I think that would be Bill Gates, not so much about how he built his business, but his way of thinking and how he is trying to help fix the big issues in the world. And then also Barack Obama, obviously. Or maybe not so obviously, but he is amazing.
#5 What issue in the world right now concerns you the most and you are most passionate about?
The frustration that people feel entitled to give false information, and believe in it enough to try to make others who are maybe less able to judge the validity of information or have fewer resources believe it too. The whole conversation about alternative facts frustrates me, for example the whole anti-vaccine movement: you can be anti-vax yourself, but you can’t argue against science and try to pull more people into believing that.
That’s what concerns me the most right now, but also how that has changed the political landscape – that we let people get away with lying, especially the extreme left and extreme right – people don’t agree to disagree anymore and it drives us further and further apart, there is no common ground.
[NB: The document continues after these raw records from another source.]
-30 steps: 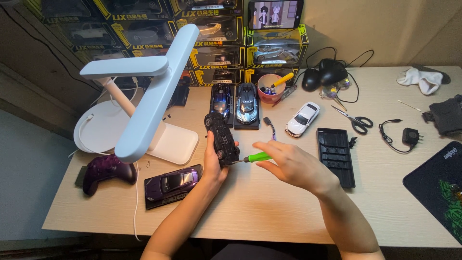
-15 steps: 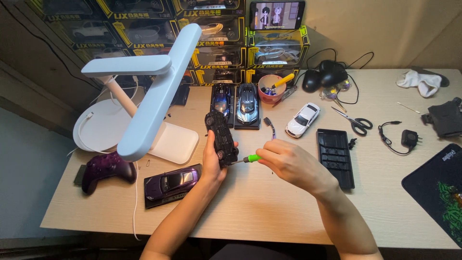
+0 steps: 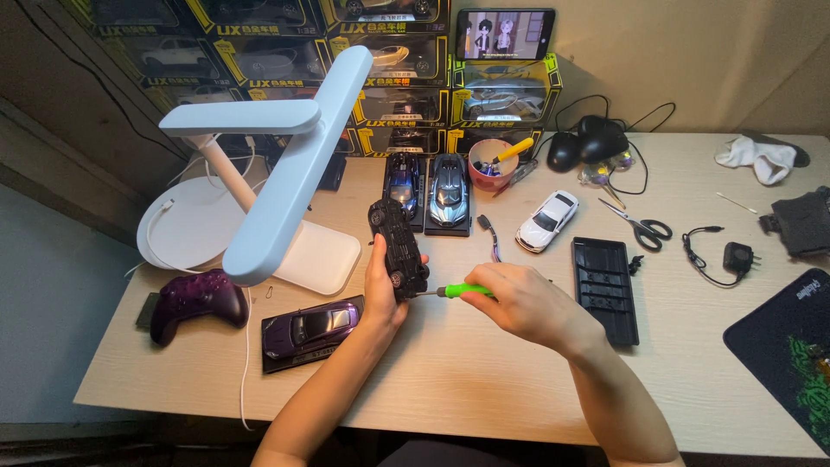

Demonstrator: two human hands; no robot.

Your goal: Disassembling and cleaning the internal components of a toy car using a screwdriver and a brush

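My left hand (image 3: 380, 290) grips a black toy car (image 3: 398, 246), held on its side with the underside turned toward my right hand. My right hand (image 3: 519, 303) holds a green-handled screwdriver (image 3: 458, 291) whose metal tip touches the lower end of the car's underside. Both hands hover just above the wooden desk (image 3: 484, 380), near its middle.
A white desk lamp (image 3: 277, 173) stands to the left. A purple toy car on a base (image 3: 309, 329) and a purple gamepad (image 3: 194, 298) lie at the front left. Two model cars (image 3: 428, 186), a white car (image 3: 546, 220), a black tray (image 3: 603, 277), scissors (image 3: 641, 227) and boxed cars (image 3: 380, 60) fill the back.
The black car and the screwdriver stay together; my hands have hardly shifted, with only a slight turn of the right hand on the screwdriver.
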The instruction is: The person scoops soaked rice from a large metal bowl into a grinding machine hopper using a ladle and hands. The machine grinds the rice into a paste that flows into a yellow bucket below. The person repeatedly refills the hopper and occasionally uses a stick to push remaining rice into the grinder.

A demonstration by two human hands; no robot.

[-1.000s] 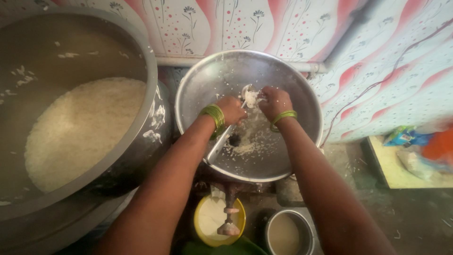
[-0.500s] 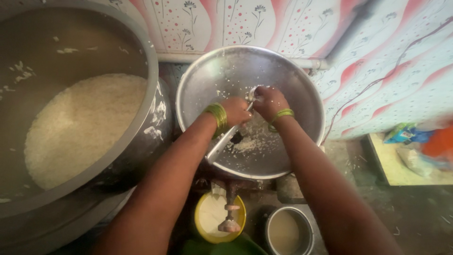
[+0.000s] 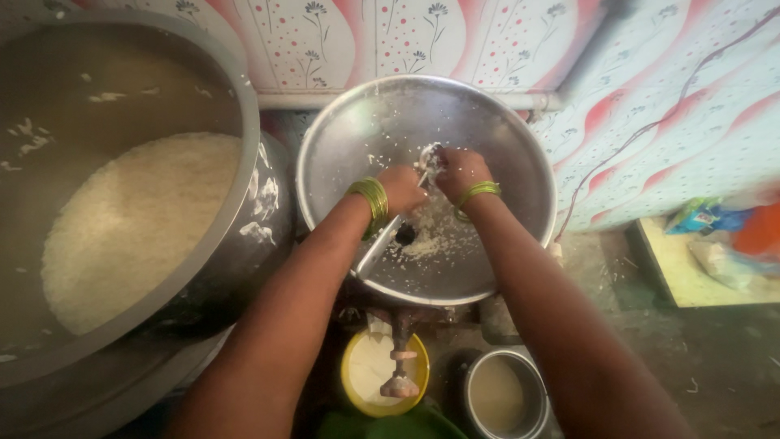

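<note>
A wide steel basin (image 3: 496, 122) stands in front of me, with wet white rice (image 3: 435, 236) scattered round a dark hole (image 3: 405, 234) at its bottom. My left hand (image 3: 400, 189), green bangles at the wrist, is closed on a flat metal spatula (image 3: 375, 245) that slants across the basin. My right hand (image 3: 460, 171), also bangled, pinches a clump of white rice (image 3: 428, 158) at the spatula's upper end. Both hands meet over the middle of the basin.
A very large steel pot (image 3: 244, 122) with soaked rice (image 3: 130, 228) in cloudy water fills the left. Below the basin a spout (image 3: 400, 358) hangs over a yellow bowl (image 3: 351, 382) of white paste, beside a small steel container (image 3: 504, 394). A patterned wall, a cable and a shelf (image 3: 691, 276) lie behind and to the right.
Both hands have risen slightly toward the far side of the basin, bringing the spatula's tip and the rice clump up. The rice heap at the bottom looks flatter.
</note>
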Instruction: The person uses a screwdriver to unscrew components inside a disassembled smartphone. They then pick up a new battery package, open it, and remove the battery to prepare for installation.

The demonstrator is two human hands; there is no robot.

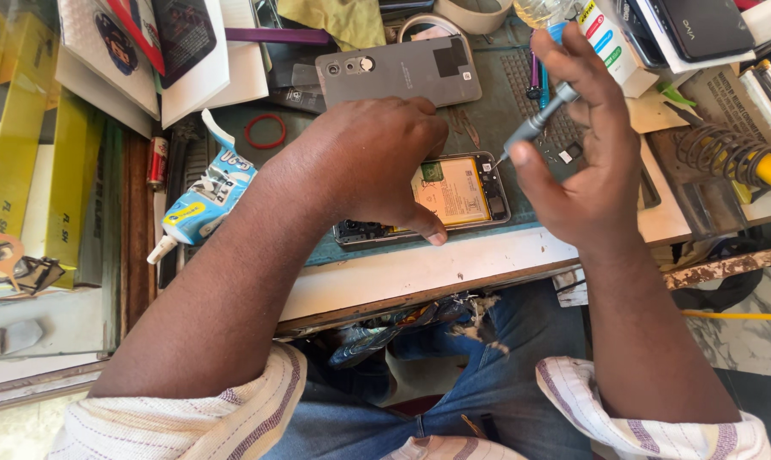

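Centre frame: left hand (377, 162) pinning opened phone (453, 192) flat to steady it; right hand (581, 145) pinching grey screwdriver (534, 126), tip angled onto its upper-right corner.

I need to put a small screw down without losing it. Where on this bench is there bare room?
Bare mat lies between the grey back cover and the open phone. The pale front edge below the phone is free too. The back is crowded with boxes; the soldering iron fills the right.
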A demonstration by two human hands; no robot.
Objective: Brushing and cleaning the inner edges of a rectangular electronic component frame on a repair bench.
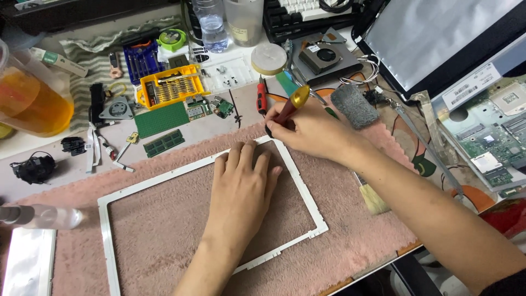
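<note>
Left hand (241,189) flat, fingers spread, pressing white frame (307,203) at centre, grip empty; right hand (312,129) grip closed around red screwdriver (290,107) at frame's upper corner; pink mat (350,235) beneath

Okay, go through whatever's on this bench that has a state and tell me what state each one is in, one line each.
Left hand: flat, palm down, pressing the white frame's top edge.
Right hand: closed around a screwdriver.
Screwdriver: held tilted, tip at the frame's corner.
White frame: lying flat on the pink mat.
Yellow bit case: open.
Water bottle: upright.
Brush: lying flat.
</note>
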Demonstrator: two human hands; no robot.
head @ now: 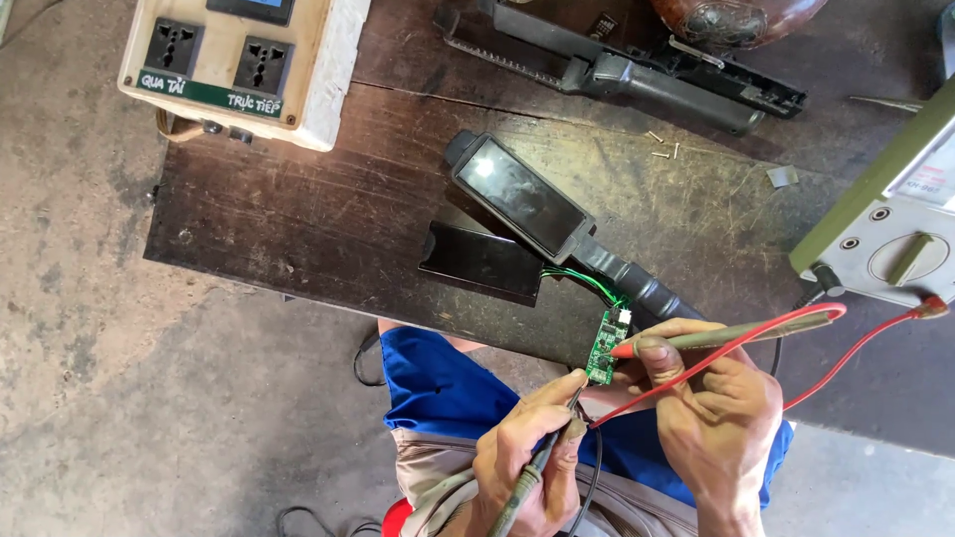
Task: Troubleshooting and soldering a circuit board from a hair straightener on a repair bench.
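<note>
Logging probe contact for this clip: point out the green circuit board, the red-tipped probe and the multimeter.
green circuit board (pixel 601 347), head view, middle of the board face.
red-tipped probe (pixel 736 335), head view, mid shaft beyond the right hand's fingers.
multimeter (pixel 910 257), head view, on its dial knob.

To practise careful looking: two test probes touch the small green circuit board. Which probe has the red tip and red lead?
The red-tipped probe in the right hand, coming across from the right. The other probe, in the left hand, is dark-tipped and rises from below.

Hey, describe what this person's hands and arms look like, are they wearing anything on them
Both the left hand and the right hand are bare: no gloves, rings or watch show. The wrists and what little shows of the forearms are uncovered, no sleeves in view. Fingers look smudged with grime.
</note>
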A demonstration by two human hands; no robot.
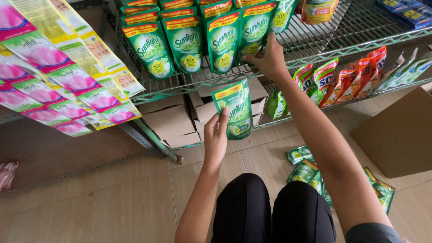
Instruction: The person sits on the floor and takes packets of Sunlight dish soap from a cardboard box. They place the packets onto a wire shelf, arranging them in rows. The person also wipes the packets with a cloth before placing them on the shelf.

And that circles back to the misinformation issue, people choose to not believe in facts, and some politicians just rectify that as ‘opinion’. It’s the core issue that slows down the progression of bigger issues, like climate change – it’s a ripple effect.
#6 What’s a fun fact about you?
I taught French for about two years in Thailand, from 1999 onwards. I programmed HR software for a company I worked for at the time. They took it and sold it for millions to big corporations. My immediate reaction was ‘Oh, shame. Could have made some money on that.’ Mind you I was 18 at the time. Luckily I was surrounded by people who told me not to let it go, so I got the company to settle the case by paying me for two years without having to work, a good amount of money, which in Thailand is quite a lot of pocket money!
Also, I used to have a long, curly mane: lots of hair.
And last thing, I have infinite patience for people with common sense.